The test here would be to compare the violent crime rate in cities with high ethnic diversity and high economic inequality, with cities with high diversity but low inequality. Or low diversity but high inequality.


Thank you, that has given me a new train of thought to ride.


It's an important factor to consider. Just because you copy, say, the legislative system of Switzerland isn't going to give you Swiss outcomes. There was a story about some Latin American nations trying to copy Swedish style practices and it turned out an absolute disaster. In Japan, if you leave a cell phone in a coffee shop, you can come back hours later and it will be given to you. In Russia, not so much. In the 80s there was an effort -- the early shoots of globalism -- of trying to "industrialize" west Africa by trying to import Western European-style management and business practices, and all of these projects failed, and some resulted in large debt loads being carried. One wonders what could have happened if they just let Africa be Africa and develop its own industries with its own practices at its own pace. You are not going to get English property rights or rule of law, but you will get something that actually works in the local environment, which is more important, IMO.


> Why compare the US to Europe?

Because we want to compare the US to places that people find comparable and desirable and, gosh, maybe even slightly superior, rather than places that people find to be totally undesirable.

We also would like to compare the US to places that might have statisitical similarity. A good example of this is Canada: lots of people claim cause/effect in the US for laws about underage drinking, yet Canada had a similar decrease in underage drinking without changing any of their laws. This contradicts those who claim that public policy changes were responsible.

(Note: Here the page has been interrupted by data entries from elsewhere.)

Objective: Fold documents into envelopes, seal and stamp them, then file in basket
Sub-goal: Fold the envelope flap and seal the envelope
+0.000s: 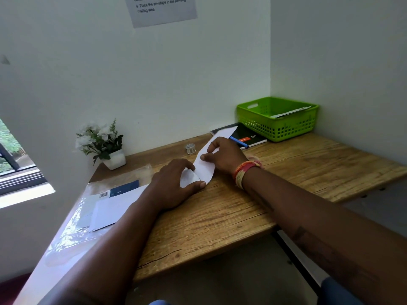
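A white sheet of paper (206,167), folded into a long narrow strip, lies on the wooden desk (286,172) and runs from near me toward the far right. My left hand (176,181) presses its near end with spread fingers and thumb. My right hand (224,158) presses on the strip's middle, thumb and fingertips on the paper. A white envelope (114,209) lies at the left on a clear plastic pack (72,227). A green basket (278,118) in the far right corner holds a white envelope (291,112).
A small roll of tape or stamps (190,148) stands behind the paper. A dark notebook (246,136) with a blue pen (239,142) lies in front of the basket. A potted white flower (103,144) sits at the back left. Walls close the desk's back and right.
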Tool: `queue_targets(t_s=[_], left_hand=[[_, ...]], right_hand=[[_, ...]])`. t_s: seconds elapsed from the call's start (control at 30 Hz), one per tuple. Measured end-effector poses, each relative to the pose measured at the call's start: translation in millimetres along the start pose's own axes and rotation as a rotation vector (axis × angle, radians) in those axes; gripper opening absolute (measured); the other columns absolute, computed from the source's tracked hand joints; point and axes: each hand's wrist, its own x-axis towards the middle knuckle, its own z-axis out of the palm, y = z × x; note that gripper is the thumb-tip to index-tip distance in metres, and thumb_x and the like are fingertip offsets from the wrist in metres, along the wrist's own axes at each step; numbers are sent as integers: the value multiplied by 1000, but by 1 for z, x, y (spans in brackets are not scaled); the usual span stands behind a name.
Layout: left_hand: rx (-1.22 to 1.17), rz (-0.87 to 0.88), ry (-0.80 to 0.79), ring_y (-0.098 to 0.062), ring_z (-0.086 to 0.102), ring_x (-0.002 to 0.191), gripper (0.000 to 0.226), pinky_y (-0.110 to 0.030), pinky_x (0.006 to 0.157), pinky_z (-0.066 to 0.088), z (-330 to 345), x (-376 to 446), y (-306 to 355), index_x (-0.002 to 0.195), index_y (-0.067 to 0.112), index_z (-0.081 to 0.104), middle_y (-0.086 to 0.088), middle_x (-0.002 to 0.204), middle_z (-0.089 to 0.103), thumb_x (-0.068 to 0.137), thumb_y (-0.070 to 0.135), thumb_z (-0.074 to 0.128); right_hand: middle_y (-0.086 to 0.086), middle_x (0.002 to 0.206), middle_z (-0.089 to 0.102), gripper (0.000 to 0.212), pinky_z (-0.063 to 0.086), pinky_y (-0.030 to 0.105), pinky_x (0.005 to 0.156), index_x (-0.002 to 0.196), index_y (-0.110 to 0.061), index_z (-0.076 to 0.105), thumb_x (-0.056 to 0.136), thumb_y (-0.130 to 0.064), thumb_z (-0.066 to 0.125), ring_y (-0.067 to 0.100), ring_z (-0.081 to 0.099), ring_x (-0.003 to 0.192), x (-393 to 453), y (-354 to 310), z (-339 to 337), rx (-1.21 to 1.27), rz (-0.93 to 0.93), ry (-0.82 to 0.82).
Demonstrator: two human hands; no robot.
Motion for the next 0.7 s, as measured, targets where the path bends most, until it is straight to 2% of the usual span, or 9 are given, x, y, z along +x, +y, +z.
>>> queue_targets(t_s=[0.07,0.1,0.17,0.23,0.33,0.43,0.53,0.63,0.7], left_hand=[[10,-6,4,-9,50,119,68,-37,96,49,0,1,1,119,50,47,15,143,51,67,93,50],[15,-7,5,-9,50,119,67,-37,96,49,1,1,1,118,50,47,15,143,50,67,93,51],[17,-11,0,-9,49,120,65,-36,95,48,1,2,0,118,51,46,15,143,50,68,92,53],[-4,-19,-9,-7,48,120,65,-34,93,47,1,1,-1,118,51,47,16,143,49,68,93,54],[-15,-22,0,-7,48,118,67,-34,91,48,1,1,-3,116,51,48,17,140,50,65,96,52],[17,-31,-1,-10,50,117,65,-38,94,49,0,1,-4,113,52,46,16,139,51,65,96,50],[16,-49,-16,-12,48,122,68,-39,98,47,-1,0,-5,118,52,46,14,143,50,66,95,50],[28,-84,-52,-15,47,130,92,-43,105,46,-2,0,-4,139,44,44,11,150,48,64,97,48],[31,-101,-67,-17,49,128,101,-44,104,47,-3,0,-1,144,39,41,10,149,50,63,98,46]], right_hand=[[-4,88,66,21,50,30,80,82,-19,62,81,-28,81,12,60,83,1,-1,1,75,38,-10],[-1,80,69,20,53,31,74,77,-19,62,82,-28,80,14,64,71,1,-1,2,115,67,-21],[2,65,71,21,51,28,59,70,-20,65,87,-27,76,13,65,51,3,-3,0,136,111,-26],[5,58,70,21,52,29,58,70,-17,66,89,-22,72,14,62,44,5,-3,-5,208,146,-4],[11,60,70,13,60,35,64,77,-12,65,89,-11,69,20,66,50,4,-1,-9,349,211,-38],[15,77,73,7,62,35,63,90,-10,63,91,-4,66,26,74,66,-2,-2,-8,432,275,-235],[16,81,76,14,60,31,61,100,-9,66,88,-4,71,31,76,80,-5,-4,-10,385,257,-360],[12,78,77,17,58,27,58,101,-10,68,85,-6,74,24,75,71,-3,-1,-14,303,236,-373],[9,75,77,17,55,24,54,99,-13,69,84,-11,77,17,70,61,-3,1,-16,202,184,-418]])
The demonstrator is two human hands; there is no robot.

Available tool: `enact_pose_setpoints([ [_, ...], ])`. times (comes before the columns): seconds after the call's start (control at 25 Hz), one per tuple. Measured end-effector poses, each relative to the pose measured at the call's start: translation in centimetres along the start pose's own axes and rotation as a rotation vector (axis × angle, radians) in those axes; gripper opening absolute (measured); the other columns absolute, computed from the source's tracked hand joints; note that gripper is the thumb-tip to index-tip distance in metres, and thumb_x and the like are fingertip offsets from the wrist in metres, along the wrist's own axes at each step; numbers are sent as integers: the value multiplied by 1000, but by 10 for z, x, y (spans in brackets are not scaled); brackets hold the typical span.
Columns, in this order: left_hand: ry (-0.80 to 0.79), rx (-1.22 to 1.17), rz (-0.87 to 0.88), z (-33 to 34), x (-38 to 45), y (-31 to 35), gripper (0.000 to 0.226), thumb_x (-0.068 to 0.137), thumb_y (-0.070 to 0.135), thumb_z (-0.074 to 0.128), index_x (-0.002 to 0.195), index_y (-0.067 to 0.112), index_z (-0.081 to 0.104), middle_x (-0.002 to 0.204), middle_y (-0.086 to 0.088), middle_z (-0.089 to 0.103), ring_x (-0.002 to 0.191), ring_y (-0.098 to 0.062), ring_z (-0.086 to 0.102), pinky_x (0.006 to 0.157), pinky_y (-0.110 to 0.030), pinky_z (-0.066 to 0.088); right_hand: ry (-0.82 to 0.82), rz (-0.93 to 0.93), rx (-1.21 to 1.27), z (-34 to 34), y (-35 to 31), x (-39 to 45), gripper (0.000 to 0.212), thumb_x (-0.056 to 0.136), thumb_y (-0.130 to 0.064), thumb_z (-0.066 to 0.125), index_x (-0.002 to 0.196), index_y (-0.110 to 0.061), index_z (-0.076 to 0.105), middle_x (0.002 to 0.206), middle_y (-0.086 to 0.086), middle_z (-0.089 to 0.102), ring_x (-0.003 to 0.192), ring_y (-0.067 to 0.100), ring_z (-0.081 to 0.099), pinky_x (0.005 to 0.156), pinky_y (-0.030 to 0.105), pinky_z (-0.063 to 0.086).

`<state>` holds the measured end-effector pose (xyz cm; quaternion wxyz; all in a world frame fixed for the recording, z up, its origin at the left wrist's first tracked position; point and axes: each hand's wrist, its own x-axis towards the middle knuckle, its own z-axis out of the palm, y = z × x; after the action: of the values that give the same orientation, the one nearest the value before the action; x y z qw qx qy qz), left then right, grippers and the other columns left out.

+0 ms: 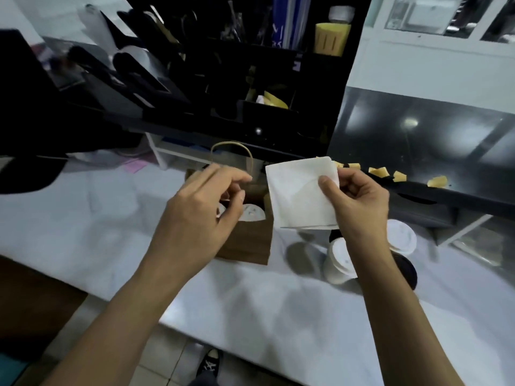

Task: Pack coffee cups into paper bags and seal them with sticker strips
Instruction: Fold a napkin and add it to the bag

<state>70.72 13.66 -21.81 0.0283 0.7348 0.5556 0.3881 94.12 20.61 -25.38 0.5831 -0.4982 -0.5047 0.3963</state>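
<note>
A brown paper bag with a twisted handle stands open on the white counter. Inside it I see a white-lidded coffee cup. My left hand hovers over the bag's mouth with fingers loosely curled, holding nothing that I can see. My right hand pinches a folded white napkin by its right edge, just right of the bag. Two more white-lidded cups stand on the counter, one under my right wrist and one further right.
A black organizer with lids, straws and yellow sleeves rises behind the bag. Yellow sticker strips hang along a black ledge at the right. A steel counter lies beyond. A dark round object sits beside the cups.
</note>
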Motion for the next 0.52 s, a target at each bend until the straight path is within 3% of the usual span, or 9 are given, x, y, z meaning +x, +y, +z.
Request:
enact_pose_setpoints([
  [0.2, 104, 154, -60, -23, 7, -42, 17, 101, 23, 54, 115, 19, 63, 99, 9, 60, 90, -13, 51, 78, -23, 38, 195, -35, 2, 30, -5, 2, 7, 91, -17, 74, 90, -23, 70, 83, -8, 75, 77, 6, 71, 68, 18, 56],
  [0.4, -15, 146, -160, -17, 11, -86, 18, 103, 27, 50, 112, 23, 64, 101, 8, 65, 98, -14, 53, 81, -30, 41, 320, -163, -93, 60, -10, -3, 10, 90, -20, 69, 86, -24, 61, 75, -14, 64, 66, 1, 58, 64, 17, 48],
  [0.52, -111, 184, -157, -10, 14, -107, 12, 100, 25, 56, 108, 26, 65, 104, 9, 66, 99, -15, 53, 86, -34, 38, 275, -310, -209, 77, -11, -9, 14, 90, -18, 67, 86, -27, 58, 75, -15, 61, 67, 5, 59, 61, 11, 44],
])
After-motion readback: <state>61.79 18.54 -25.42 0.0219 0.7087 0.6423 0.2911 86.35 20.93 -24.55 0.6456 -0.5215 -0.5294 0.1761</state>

In addition, European countries help show that sometimes there are other solutions than just "more guns". And, what some of the fallout from BLM changes is showing is that disarming initial responders rather than always just sending in armed police seems to result in positive results to the system.

We look to Europe because sometimes they are exemplars and that while maybe we shouldn't blindly just do what they do, perhaps we might want to think about and emulate what they do right.